__Task details__.
In the entries that follow, which lines hold the string "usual"? List them.

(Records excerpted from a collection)
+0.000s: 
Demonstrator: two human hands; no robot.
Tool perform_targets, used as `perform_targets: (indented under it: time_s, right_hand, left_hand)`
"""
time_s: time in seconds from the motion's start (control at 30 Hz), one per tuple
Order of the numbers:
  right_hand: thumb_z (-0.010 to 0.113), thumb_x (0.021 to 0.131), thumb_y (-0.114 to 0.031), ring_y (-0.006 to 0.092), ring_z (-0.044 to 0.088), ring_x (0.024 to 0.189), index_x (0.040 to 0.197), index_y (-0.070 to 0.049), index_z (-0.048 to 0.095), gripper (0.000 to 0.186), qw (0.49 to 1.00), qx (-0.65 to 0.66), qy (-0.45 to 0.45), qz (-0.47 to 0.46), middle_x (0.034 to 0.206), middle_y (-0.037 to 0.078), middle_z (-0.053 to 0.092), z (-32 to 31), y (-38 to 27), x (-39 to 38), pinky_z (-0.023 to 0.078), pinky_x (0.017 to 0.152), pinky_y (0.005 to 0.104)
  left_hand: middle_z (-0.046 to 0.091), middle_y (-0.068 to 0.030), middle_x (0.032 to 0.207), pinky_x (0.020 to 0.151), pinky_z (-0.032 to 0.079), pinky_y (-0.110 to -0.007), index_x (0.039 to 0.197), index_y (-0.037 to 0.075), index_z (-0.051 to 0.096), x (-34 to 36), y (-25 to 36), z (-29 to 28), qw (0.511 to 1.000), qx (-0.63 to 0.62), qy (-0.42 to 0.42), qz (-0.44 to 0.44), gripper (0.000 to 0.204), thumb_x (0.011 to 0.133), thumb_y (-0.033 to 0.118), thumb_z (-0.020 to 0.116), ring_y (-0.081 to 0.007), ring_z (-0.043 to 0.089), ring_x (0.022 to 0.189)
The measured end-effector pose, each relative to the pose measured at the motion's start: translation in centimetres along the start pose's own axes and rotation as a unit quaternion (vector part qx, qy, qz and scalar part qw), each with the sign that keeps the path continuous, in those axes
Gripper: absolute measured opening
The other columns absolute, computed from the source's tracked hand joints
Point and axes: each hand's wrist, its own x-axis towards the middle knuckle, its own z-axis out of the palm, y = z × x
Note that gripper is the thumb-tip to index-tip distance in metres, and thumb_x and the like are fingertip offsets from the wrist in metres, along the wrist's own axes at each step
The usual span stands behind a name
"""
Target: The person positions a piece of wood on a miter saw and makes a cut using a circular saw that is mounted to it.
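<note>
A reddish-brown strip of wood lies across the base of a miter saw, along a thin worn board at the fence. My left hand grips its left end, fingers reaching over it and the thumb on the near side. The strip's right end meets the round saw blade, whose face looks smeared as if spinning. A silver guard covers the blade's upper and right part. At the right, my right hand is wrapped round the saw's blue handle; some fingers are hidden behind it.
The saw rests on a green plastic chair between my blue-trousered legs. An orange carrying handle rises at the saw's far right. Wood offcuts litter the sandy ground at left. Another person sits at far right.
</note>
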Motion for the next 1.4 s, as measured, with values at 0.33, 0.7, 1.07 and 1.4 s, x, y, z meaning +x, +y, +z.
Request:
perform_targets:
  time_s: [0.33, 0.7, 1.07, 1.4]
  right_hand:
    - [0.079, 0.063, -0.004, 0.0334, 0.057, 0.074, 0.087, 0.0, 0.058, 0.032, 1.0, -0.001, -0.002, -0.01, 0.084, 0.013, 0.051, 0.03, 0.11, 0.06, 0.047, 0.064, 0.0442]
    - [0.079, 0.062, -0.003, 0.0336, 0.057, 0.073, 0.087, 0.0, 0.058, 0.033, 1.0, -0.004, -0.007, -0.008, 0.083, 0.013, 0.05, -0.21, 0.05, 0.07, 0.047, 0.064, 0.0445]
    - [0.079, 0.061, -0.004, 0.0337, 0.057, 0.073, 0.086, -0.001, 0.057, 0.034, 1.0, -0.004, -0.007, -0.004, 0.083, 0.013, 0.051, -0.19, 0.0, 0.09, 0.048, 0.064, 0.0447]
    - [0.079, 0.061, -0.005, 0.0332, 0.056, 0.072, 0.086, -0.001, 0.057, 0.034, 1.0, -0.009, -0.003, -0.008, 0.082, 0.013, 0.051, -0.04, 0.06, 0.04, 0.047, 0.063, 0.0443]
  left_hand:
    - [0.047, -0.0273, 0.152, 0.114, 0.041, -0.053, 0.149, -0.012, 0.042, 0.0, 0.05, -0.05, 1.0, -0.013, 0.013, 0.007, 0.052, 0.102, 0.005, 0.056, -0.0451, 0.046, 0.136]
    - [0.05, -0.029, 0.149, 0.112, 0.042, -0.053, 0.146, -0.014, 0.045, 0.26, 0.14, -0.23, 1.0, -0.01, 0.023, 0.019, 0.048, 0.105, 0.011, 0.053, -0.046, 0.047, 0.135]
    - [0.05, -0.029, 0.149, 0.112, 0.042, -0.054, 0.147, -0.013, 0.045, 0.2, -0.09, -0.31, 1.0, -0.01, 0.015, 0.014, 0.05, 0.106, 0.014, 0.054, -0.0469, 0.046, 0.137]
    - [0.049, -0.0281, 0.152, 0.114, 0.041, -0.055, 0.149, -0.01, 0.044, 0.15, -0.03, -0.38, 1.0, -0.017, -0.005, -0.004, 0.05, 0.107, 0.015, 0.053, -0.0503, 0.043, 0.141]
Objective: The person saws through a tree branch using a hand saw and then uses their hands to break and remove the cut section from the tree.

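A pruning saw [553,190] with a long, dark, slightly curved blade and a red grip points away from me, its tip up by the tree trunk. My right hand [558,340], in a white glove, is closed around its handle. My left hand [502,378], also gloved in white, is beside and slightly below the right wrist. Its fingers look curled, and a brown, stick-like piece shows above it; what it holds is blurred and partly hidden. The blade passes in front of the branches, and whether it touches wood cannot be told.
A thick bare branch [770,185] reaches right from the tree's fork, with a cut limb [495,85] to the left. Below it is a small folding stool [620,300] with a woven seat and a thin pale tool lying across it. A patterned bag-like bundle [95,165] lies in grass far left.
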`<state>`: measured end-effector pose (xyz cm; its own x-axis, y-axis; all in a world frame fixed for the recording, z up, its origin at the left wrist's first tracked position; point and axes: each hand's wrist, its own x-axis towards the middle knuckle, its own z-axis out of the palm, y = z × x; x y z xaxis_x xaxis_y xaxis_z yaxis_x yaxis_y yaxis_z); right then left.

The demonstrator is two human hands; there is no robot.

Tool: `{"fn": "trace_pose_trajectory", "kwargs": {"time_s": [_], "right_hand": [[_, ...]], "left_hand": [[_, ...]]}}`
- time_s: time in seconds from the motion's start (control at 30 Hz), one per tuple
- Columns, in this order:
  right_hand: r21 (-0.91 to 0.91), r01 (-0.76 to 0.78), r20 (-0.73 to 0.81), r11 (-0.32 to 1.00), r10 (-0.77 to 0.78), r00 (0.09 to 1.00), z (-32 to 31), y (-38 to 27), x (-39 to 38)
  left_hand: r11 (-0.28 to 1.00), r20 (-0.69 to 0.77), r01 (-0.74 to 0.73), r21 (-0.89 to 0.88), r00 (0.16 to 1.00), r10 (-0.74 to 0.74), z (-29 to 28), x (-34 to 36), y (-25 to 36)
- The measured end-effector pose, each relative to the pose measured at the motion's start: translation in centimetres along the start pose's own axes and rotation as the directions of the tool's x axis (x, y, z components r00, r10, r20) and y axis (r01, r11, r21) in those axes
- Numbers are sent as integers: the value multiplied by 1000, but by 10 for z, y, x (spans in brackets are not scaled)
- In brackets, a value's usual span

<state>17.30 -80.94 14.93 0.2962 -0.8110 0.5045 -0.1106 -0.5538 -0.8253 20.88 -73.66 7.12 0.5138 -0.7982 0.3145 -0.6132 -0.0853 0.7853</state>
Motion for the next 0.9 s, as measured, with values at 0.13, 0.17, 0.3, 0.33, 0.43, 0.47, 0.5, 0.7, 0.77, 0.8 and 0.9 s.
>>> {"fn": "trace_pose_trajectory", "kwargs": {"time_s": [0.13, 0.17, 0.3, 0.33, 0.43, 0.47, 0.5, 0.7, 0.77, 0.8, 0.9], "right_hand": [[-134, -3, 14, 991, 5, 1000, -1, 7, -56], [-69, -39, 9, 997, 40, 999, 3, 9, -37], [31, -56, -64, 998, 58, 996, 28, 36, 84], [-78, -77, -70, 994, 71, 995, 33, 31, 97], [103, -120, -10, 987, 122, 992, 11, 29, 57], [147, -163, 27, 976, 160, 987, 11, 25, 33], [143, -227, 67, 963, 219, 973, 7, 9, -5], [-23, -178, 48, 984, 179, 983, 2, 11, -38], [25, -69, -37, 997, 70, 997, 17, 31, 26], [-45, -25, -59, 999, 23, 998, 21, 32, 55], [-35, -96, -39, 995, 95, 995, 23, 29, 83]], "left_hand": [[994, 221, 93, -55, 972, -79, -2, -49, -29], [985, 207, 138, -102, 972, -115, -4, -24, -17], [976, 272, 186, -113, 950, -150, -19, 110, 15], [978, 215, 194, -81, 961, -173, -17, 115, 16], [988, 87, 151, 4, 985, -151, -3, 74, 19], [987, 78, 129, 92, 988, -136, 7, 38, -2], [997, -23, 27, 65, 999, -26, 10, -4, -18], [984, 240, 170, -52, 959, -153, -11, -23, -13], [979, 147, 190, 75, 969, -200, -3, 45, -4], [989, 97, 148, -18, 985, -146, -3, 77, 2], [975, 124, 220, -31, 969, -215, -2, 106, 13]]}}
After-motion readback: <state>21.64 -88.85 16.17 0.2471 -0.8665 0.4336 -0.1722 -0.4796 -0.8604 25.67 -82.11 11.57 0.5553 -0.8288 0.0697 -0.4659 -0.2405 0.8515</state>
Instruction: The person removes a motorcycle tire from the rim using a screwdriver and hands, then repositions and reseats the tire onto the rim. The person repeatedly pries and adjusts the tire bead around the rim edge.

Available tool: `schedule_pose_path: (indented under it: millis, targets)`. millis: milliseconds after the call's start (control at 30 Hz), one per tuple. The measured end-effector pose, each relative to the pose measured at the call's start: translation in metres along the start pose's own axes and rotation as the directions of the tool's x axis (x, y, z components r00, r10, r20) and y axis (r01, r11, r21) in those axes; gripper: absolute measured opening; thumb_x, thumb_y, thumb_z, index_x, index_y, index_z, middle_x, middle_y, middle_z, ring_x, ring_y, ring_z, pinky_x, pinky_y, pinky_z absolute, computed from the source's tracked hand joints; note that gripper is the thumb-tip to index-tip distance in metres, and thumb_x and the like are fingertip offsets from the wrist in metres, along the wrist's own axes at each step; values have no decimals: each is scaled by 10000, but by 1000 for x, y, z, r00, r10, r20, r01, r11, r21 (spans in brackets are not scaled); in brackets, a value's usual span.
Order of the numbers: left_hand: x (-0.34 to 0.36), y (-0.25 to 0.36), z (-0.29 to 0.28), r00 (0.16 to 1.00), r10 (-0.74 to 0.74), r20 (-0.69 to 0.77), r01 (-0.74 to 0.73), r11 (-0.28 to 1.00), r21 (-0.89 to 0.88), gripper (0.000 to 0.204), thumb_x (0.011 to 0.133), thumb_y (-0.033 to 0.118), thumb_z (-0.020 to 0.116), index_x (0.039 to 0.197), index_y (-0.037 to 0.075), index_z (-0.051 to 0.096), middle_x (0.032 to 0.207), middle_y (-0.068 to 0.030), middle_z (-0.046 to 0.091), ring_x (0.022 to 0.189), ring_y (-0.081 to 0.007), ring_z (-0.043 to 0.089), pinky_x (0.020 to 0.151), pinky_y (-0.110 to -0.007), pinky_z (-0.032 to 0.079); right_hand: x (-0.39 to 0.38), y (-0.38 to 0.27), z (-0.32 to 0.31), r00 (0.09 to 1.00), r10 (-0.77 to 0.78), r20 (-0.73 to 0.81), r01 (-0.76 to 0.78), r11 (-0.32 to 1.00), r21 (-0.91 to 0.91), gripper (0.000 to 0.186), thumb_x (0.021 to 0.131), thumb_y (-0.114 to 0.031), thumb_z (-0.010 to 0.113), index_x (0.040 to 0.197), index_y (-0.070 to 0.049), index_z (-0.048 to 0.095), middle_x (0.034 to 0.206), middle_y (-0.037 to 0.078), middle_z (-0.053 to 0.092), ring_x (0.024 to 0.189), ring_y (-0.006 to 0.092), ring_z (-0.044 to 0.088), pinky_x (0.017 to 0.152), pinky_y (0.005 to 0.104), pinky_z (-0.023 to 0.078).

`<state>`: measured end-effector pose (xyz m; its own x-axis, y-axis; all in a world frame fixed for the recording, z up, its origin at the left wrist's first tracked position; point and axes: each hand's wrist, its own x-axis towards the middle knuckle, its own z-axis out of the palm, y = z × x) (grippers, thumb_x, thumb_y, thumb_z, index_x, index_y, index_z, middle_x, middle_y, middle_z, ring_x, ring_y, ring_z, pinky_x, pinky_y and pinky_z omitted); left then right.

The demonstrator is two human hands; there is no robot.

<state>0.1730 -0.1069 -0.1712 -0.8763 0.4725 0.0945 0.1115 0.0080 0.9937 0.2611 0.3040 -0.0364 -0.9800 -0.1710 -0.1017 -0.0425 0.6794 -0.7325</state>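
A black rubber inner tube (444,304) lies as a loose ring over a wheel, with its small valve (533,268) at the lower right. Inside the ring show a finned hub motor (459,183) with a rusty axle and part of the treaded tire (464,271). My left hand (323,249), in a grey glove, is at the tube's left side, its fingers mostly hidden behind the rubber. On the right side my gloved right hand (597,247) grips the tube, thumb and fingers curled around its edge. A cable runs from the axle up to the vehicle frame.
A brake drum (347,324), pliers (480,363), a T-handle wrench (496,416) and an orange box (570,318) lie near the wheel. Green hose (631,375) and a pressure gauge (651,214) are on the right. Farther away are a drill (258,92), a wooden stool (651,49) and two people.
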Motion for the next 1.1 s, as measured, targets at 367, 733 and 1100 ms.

__Solution__.
The usual span stands behind a name
- In brackets, a value's usual span
Available tool: `schedule_pose_path: (indented under it: millis, targets)`. millis: milliseconds after the call's start (control at 30 Hz), one per tuple. The measured end-effector pose, each relative to the pose measured at the call's start: translation in metres along the start pose's own axes and rotation as the directions of the tool's x axis (x, y, z components r00, r10, r20) and y axis (r01, r11, r21) in those axes; gripper: absolute measured opening; thumb_x, thumb_y, thumb_z, index_x, index_y, index_z, middle_x, middle_y, middle_z, ring_x, ring_y, ring_z, pinky_x, pinky_y, pinky_z absolute, computed from the source's tracked hand joints; note that gripper is the thumb-tip to index-tip distance in metres, and thumb_x and the like are fingertip offsets from the wrist in metres, along the wrist's own axes at each step; values have no decimals: each is scaled by 10000, but by 1000 for x, y, z, r00, r10, r20, r01, r11, r21 (spans in brackets are not scaled); in brackets, a value's usual span.

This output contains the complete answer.